Why Gamification Works

This approach has several strengths:

  • Ethical Framing: By making consent the explicit win condition, the game reinforces that relationships, even with AI, require mutual effort. It simulates a process where the bot’s boundaries matter, teaching users to respect them.
  • Engagement: Curveballs like mood shifts or unexpected scenarios keep the game unpredictable, preventing users from gaming the system with rote responses. This mirrors the complexity of real-world relationships, making the experience feel authentic.
  • Commercial Viability: The consent game can be free or low-cost to attract users, with a subscription for Relationship Mode (e.g., $9.99/month for basic, $29.99/month for premium) driving revenue. It’s a proven model, like video game battle passes, that keeps users invested.
  • Clarity: A retinal scanner or other identifier ensures the bot is distinguishable from humans, reducing the surreal risk of mistaking it for a real person in public settings. This also addresses potential regulatory demands for transparency.

The Challenges and Risks

Gamification isn’t a perfect fix. For one, it’s still a simulation—true consent requires autonomy, which pleasure bots don’t have. If the game is too formulaic, users might treat consent as a checklist to “unlock,” undermining its ethical intent. Companies, driven by profit, could make the game too easy to win, pushing users into subscriptions without meaningful engagement. The subscription model itself risks alienating users who feel they’ve already “earned” the bot’s affection, creating a paywall perception.

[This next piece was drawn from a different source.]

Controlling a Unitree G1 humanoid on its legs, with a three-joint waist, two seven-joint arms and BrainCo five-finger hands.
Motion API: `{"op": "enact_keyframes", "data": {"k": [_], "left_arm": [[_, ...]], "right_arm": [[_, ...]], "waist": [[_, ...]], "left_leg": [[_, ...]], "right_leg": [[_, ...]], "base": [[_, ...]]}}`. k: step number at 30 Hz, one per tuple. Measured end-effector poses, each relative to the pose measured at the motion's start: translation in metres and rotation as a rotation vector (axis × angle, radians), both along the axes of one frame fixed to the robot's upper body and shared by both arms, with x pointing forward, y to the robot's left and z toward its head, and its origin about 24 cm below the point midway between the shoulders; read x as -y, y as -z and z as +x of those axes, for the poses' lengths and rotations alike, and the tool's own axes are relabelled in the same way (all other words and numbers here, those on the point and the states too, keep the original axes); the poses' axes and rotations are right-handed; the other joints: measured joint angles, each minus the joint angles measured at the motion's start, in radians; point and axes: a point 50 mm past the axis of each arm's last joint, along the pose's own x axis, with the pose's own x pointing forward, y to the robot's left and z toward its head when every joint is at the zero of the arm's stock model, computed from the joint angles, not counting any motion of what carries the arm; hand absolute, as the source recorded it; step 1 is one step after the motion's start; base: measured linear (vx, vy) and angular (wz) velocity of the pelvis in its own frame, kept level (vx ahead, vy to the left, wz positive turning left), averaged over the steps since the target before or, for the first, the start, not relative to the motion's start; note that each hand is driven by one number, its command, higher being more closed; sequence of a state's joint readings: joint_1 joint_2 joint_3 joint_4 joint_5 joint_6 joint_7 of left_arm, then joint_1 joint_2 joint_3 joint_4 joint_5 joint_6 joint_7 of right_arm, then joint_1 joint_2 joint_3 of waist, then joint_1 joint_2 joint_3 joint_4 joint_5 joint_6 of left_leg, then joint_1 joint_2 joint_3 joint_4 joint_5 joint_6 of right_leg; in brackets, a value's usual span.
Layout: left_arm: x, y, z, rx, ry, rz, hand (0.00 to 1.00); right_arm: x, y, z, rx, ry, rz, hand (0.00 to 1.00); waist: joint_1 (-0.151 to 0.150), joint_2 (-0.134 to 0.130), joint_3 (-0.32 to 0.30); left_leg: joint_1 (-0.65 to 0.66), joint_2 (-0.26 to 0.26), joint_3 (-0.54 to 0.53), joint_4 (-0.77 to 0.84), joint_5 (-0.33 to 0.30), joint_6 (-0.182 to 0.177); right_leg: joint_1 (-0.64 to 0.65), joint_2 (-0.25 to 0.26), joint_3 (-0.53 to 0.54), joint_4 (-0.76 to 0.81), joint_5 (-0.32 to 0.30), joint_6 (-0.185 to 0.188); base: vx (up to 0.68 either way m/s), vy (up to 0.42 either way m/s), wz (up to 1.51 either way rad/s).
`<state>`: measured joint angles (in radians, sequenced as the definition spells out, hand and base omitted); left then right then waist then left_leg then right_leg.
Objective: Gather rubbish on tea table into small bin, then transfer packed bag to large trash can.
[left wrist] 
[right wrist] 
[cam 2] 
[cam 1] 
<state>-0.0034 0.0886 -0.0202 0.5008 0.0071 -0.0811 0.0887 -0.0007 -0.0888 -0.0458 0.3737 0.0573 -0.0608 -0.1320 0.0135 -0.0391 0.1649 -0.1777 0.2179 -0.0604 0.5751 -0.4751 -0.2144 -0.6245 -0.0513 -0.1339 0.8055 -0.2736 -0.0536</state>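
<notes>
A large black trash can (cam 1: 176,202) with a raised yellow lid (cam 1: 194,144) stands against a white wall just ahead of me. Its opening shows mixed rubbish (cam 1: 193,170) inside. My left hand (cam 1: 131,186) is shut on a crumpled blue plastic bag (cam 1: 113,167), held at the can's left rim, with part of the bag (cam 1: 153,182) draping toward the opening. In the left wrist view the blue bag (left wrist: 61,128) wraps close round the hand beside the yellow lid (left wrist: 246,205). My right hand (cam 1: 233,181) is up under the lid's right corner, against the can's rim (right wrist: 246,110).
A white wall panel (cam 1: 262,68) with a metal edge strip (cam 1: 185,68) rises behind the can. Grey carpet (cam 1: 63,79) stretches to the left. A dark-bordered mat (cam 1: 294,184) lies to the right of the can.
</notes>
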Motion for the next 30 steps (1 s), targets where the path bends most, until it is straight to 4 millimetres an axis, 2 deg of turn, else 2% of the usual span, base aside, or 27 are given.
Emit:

Then there’s the surreal factor: as bots become more human-like, the line between artificial and real relationships blurs. A retinal scanner helps, but it must be subtle to maintain immersion yet reliable to avoid confusion. Overuse of identifiers could break the fantasy, while underuse could fuel unrealistic expectations or ethical concerns, like users projecting bot dynamics onto human partners. Regulators might also step in, demanding stricter safeguards to prevent manipulation or emotional harm.

Balancing Immersion and Clarity

To make this work, the retinal scanner (or alternative identifier, like a faint LED glow or scannable tattoo) needs careful design. It should blend into the bot’s aesthetic—perhaps a customizable glow color for premium subscribers—while being unmistakable in public. Behavioral cues, like occasional phrases that nod to the bot’s artificiality (“My programming loves your humor”), can reinforce its nature without breaking immersion. These elements could integrate into the game, like scanning the bot to start Level 1, adding a playful tech layer to the narrative.

The Future of Pleasure Bots

Gamifying consent is a near-term solution that aligns with market demands while addressing ethical concerns. It’s not perfect, but it’s a step toward making pleasure bots feel like partners, not products. By framing consent as a game, companies can create an engaging, profitable experience that teaches users about respect and boundaries, even in an artificial context. The subscription model ensures ongoing revenue, while identifiers like retinal scanners mitigate the risks of hyper-realistic bots.

Looking ahead, the industry will need to evolve. Randomized curveballs, dynamic personalities, and robust safeguards will be key to keeping the experience fresh and responsible. As AI advances, we might see bots with more complex decision-making, pushing the boundaries of what consent means in human-AI relationships. For now, gamification offers a compelling way to navigate this uncharted territory, blending seduction, ethics, and play in a way that’s uniquely suited to our tech-driven future.